Things to Know About Trademarks - dnetesn
http://www.theparisreview.org/blog/2015/06/16/things-to-know-about-trademarks/

======
will_brown
This article does what any good article regarding an area of law should
do...leaves the reader walking away with more questions than answers, and this
is probably doubly applicable to trademark and IP law. In fact, anytime you
consult with an IP lawyer and their answer is anything more/less than _maybe_
that should raise a red flag.

In short:

1\. A registered TM is prima facia evidence of an enforceable TM and
ownership;

2\. The legal standard for violation of the TM is _likelihood of confusion by
the consumer_ (i.e. people are buying Fony intending to buy Sony). The article
mentions certain issues such as category/class of goods, but notes even that
is not determinative of actual infringement.
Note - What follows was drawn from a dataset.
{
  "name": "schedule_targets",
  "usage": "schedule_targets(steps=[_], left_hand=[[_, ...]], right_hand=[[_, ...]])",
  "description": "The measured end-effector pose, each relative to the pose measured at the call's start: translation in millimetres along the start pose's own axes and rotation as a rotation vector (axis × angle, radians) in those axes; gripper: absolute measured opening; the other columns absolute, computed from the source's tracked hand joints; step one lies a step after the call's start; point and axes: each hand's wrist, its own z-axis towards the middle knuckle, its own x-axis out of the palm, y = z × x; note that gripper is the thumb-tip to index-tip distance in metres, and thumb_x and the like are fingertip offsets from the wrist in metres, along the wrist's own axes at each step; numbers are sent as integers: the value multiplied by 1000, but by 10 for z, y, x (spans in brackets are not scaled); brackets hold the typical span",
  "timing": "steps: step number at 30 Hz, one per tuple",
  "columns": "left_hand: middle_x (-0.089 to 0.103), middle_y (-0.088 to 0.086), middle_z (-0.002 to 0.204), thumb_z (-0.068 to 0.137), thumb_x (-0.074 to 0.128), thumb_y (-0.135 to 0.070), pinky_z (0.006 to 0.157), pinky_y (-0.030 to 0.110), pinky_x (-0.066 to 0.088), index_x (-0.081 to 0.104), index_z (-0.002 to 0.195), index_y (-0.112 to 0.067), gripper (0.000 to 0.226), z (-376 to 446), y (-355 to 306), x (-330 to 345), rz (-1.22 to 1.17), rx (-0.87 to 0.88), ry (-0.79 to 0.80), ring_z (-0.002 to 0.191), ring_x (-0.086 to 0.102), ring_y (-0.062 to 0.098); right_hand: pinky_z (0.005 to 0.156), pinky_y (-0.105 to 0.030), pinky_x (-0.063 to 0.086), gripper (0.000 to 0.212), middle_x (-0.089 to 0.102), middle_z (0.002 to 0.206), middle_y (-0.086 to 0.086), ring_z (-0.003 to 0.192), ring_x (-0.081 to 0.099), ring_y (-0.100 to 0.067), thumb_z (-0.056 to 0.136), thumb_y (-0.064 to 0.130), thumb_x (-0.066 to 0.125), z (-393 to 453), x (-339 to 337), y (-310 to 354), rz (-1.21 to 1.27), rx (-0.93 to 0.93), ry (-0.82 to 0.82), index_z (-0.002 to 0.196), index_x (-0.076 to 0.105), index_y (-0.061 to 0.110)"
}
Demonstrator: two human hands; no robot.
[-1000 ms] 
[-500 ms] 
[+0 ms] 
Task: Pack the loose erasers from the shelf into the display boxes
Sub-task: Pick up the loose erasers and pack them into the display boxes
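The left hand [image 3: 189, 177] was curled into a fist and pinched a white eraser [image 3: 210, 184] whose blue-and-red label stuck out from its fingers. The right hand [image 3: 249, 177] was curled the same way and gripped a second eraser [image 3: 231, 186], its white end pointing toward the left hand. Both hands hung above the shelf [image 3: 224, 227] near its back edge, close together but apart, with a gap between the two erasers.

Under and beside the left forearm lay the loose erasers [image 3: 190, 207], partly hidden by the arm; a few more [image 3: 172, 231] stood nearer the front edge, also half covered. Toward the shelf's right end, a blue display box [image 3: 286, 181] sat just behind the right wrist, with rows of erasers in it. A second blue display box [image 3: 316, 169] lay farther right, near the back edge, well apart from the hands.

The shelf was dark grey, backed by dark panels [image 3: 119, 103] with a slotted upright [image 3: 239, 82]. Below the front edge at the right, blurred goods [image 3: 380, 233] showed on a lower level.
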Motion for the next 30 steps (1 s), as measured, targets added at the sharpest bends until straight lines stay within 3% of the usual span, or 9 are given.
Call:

Also, mentions the concept of
dilution of TM (the infringer is hawking a substandard product), but this is
not a requirement of the analysis, the infringing product could be superior
and still infringe the TM rights.

3\. At the end of the day the legal standard of _infringement_ is very
subjective, and while not directly mentioned, it is not only possible but
occurs regularly where different Courts will arrive at different conclusions
as to whether there is TM infringement. The one thing I disagree with is the
claim this is an unsettled area of law, certainly it is more subjective than I
like in my legal standard, but it is not unsettled.